What the exercise asks: Look through the listing below and report every line that contains "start".

=== Begin Enclosure ===

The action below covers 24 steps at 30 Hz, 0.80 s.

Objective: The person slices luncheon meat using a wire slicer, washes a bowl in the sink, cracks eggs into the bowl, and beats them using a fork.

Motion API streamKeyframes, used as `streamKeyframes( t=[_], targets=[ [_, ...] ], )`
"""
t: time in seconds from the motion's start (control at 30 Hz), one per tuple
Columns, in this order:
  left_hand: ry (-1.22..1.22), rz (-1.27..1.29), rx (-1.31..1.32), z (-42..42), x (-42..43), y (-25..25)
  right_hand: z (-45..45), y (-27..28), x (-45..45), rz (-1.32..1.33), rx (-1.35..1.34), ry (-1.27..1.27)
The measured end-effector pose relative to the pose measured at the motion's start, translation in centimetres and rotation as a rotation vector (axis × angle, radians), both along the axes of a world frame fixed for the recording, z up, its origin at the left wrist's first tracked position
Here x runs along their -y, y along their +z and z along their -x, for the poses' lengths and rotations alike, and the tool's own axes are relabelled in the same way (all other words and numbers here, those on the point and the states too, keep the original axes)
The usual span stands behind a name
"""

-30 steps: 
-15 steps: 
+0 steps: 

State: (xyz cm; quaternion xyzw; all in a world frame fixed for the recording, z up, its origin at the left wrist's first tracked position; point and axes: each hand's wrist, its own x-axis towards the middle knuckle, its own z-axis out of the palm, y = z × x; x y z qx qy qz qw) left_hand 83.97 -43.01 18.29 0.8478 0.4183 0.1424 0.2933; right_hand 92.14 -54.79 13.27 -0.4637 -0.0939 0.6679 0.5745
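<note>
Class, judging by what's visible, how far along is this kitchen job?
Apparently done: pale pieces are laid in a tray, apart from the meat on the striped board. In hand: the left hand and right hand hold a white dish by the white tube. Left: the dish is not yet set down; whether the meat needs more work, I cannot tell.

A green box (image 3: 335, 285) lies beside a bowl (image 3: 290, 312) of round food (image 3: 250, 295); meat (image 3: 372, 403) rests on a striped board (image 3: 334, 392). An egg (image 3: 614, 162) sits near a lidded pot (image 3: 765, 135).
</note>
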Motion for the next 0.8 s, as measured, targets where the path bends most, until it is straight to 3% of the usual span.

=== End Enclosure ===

Solution:
t: time in seconds from the motion's start (control at 30 Hz), one per tuple
The measured end-effector pose relative to the pose measured at the motion's start, translation in centimetres and rotation as a rotation vector (axis × angle, radians), both along the axes of a world frame fixed for the recording, z up, its origin at the left wrist's first tracked position

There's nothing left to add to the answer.